WHAT YOU NEED TO DO:
Give a single number in reply. It is the count of lines below that contain the string "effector".

(Records from a collection)
━━━━━━
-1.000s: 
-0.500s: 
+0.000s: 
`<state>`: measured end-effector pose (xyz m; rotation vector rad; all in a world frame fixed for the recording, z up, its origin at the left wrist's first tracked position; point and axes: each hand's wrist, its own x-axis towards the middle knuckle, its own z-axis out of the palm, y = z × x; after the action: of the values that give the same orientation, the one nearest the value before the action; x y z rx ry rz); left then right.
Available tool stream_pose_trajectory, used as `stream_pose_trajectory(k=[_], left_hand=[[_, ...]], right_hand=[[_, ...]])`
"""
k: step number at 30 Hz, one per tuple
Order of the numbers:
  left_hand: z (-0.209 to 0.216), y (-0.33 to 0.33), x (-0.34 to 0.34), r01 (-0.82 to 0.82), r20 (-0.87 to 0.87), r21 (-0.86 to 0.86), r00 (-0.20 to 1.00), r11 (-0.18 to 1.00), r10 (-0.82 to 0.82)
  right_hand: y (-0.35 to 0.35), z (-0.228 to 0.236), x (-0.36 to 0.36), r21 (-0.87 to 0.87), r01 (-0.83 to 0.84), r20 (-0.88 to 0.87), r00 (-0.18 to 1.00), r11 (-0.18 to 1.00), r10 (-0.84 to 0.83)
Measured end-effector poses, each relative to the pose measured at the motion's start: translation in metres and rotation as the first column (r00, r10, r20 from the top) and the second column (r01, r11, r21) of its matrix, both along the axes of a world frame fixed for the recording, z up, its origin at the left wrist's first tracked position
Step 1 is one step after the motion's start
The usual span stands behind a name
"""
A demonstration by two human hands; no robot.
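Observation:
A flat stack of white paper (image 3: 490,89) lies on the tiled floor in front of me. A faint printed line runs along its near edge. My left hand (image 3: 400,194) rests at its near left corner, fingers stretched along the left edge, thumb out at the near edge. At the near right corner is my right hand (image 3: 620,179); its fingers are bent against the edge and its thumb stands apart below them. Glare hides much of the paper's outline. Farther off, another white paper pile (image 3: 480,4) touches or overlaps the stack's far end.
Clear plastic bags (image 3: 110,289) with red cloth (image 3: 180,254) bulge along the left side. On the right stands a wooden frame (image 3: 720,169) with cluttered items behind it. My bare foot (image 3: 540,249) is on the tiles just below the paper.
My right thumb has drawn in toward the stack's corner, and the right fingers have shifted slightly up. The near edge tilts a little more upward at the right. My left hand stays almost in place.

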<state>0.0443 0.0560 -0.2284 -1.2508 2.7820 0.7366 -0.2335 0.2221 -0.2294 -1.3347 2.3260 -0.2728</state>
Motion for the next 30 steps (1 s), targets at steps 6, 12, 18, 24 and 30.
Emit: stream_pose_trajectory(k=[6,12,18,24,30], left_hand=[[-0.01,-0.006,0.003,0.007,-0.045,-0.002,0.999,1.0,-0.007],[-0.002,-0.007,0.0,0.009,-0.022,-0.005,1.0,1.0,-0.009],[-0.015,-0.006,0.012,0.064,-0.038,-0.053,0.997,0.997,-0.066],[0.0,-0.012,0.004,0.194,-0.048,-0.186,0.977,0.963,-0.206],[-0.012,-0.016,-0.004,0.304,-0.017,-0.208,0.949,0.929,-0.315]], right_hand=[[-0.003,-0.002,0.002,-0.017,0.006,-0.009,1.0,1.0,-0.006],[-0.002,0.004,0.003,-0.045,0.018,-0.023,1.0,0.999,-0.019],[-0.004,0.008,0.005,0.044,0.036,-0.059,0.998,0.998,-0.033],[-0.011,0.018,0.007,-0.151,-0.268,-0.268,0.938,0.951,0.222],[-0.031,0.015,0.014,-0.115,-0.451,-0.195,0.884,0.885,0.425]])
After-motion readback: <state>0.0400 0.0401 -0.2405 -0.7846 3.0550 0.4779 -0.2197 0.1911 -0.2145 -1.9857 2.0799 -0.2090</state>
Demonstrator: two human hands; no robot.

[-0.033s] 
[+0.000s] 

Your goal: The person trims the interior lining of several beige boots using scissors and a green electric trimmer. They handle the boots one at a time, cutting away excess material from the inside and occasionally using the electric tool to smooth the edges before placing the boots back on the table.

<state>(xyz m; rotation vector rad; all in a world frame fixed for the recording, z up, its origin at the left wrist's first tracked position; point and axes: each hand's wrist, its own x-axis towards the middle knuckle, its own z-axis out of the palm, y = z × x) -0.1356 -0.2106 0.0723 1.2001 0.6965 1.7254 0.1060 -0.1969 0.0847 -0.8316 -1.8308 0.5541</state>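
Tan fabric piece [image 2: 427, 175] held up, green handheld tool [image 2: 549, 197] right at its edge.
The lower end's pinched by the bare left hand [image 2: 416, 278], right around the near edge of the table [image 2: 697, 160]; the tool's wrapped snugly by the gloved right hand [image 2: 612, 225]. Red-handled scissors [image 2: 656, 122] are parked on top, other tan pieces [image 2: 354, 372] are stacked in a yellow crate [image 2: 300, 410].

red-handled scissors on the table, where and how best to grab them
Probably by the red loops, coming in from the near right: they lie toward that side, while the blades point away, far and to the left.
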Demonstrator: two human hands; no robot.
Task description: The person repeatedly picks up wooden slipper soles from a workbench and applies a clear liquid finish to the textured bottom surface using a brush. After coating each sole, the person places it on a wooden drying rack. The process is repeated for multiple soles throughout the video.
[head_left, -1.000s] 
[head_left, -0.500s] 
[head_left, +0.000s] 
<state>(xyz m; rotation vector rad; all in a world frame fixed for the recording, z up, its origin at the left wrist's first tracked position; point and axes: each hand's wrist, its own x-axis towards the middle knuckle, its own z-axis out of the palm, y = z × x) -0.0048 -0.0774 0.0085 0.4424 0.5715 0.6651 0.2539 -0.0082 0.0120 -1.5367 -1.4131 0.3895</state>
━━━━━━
TASK RESPONSE:
2